Слово Божие - живое приказание, само в себе несущее возможность исполнить его. Оно приходит, и, приходя, творит решающий миг. Если его не принимают, то не только время его истекает, но само оно обращается в погибель. Говоря об этом, чувствуешь робость: а сам то я разве не упустил свой час? Но текст требует интерпретации, и мы предаем себя его суду, сознавая, что он непосредственно касается и нас, моля Бога о милосердии... Когда Слово не встречает готовности и время оказывается упущенным, то оно, Слово, не только становится недоступным слуху, но и отнимает у человека слух. Оно не только отступает от сердца, но и обращает его в камень. И человек обустраивается в мире, становится, может быть, усердным и сообразительным, благородным и прочее, оставаясь, однако, недоступным для благой вести Христа. Но «какая польза человеку, если он приобретет весь мир, а душе своей повредит» (Мф 16.26)?

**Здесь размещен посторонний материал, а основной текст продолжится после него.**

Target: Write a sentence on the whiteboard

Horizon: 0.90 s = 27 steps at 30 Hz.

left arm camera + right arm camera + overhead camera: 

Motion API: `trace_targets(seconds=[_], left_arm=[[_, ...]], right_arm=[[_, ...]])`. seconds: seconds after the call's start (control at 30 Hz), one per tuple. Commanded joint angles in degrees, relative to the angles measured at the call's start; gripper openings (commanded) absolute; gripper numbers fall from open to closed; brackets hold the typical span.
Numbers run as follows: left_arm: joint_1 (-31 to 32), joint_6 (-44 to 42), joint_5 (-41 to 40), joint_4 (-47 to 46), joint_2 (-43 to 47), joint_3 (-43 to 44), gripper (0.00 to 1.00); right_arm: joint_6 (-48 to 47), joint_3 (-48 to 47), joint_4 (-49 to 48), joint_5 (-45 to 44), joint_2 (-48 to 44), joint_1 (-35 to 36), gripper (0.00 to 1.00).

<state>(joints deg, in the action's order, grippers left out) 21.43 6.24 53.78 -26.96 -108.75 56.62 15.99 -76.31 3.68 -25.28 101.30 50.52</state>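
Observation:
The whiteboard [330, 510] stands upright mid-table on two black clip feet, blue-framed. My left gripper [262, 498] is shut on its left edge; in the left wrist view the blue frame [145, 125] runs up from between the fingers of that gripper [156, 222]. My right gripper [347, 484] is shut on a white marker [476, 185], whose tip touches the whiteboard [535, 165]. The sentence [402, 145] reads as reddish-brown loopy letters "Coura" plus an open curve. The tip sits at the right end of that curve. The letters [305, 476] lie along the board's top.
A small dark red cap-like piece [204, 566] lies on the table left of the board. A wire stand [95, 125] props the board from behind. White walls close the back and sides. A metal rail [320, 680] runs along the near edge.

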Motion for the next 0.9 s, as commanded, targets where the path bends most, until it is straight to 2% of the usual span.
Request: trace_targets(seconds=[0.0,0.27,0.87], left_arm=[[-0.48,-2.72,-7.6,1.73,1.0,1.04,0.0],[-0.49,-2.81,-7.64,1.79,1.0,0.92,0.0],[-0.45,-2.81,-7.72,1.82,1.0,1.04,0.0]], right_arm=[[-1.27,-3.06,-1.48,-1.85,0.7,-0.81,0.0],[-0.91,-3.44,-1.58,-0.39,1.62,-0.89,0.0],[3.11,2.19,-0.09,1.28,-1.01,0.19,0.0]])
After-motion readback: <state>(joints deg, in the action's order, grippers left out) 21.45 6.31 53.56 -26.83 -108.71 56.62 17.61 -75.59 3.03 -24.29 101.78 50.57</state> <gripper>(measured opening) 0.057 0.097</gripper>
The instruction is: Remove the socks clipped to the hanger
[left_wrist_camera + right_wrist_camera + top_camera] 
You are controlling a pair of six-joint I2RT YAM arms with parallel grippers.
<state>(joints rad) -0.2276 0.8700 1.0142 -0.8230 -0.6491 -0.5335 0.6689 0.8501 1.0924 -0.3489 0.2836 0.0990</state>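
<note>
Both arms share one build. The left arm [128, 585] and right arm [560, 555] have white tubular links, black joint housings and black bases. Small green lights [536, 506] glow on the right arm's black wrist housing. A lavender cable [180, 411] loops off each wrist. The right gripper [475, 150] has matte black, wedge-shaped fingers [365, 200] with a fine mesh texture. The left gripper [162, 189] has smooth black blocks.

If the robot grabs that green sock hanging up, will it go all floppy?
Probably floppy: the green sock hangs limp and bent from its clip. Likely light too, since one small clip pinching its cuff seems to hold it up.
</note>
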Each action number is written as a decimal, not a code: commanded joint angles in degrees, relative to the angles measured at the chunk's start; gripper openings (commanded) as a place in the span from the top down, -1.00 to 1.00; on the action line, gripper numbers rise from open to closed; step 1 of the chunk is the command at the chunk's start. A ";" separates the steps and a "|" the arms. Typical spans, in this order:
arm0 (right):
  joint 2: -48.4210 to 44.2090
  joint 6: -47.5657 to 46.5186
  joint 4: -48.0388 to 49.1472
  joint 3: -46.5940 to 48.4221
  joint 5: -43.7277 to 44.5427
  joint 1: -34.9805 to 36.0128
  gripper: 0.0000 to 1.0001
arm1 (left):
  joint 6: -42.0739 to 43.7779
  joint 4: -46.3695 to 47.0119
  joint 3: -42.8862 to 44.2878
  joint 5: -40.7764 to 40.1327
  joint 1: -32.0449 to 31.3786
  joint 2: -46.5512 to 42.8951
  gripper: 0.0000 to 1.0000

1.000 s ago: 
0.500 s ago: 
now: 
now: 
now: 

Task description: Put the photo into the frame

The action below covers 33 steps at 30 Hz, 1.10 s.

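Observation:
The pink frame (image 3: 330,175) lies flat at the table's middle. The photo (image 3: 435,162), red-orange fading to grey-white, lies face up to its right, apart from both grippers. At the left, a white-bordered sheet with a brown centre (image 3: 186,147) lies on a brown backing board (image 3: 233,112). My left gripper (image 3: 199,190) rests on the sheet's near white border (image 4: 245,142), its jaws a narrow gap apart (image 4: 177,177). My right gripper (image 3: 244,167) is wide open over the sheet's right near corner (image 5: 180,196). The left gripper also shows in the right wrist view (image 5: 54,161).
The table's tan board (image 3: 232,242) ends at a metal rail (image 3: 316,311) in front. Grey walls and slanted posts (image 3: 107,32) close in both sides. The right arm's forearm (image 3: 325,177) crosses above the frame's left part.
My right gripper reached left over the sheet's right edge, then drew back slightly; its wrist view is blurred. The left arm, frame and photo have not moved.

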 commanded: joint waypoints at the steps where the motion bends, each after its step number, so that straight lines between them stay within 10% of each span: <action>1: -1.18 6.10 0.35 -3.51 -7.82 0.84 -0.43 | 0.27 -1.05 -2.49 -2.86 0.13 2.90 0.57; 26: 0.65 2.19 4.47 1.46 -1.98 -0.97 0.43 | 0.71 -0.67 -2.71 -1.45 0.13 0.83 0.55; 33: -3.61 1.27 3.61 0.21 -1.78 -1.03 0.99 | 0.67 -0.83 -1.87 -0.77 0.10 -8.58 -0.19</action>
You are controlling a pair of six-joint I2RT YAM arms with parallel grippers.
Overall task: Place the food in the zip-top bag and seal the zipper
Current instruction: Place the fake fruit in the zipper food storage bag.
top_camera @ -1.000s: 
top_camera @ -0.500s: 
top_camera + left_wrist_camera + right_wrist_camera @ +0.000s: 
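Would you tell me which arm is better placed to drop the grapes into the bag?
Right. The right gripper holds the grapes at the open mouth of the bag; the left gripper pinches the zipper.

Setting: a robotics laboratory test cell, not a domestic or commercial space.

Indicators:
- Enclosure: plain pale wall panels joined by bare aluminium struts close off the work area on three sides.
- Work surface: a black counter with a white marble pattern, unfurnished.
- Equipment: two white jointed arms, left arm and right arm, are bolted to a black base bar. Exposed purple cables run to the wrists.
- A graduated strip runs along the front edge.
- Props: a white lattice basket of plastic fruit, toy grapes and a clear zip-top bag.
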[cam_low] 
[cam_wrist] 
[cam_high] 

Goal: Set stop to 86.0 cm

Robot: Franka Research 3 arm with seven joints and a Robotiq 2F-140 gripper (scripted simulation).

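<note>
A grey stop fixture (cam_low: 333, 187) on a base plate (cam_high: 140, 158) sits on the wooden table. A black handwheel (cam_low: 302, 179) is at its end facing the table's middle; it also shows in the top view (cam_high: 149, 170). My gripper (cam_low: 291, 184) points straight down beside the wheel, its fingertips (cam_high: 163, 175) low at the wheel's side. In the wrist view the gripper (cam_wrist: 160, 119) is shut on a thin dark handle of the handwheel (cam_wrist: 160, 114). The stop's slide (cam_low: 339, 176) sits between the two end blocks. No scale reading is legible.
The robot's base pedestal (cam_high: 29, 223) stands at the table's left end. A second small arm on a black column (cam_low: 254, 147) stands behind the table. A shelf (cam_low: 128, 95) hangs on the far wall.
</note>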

В Боге есть великая тайна-Его долготерпение. Он - Господь. В Его действиях нет той справедливости, что, как некий закон, имеет силу «для всех», а соответственно - и для Него Самого. Он Сам и есть справедливость. Не только воля Его праведна, но: что Он хочет, то и право. Человек, не подчиняющийся его требованиям, бывает за это судим, и приговор обжалованию не подлежит... Но Господь открыл нам, что этим не исчерпывается Его отношение к человеку! Через всю историю спасения, начиная от рая, прохо» дит весть о карающей воле Божией, но вместе с тем а о Его долготерпении. Конечно, ни в коем случае не следует преуменьшать значение всеопределяющей власти Господней, Его призыва; но будь только это, мы бы отчаялись. Нет, к этому присовокупляется и откровение о долготерпении Божием. Это воистину откровение, ибо оно заключает в себе ту тайну, что Он властен продлить решающее мгновение, более того - даровать нам его заново.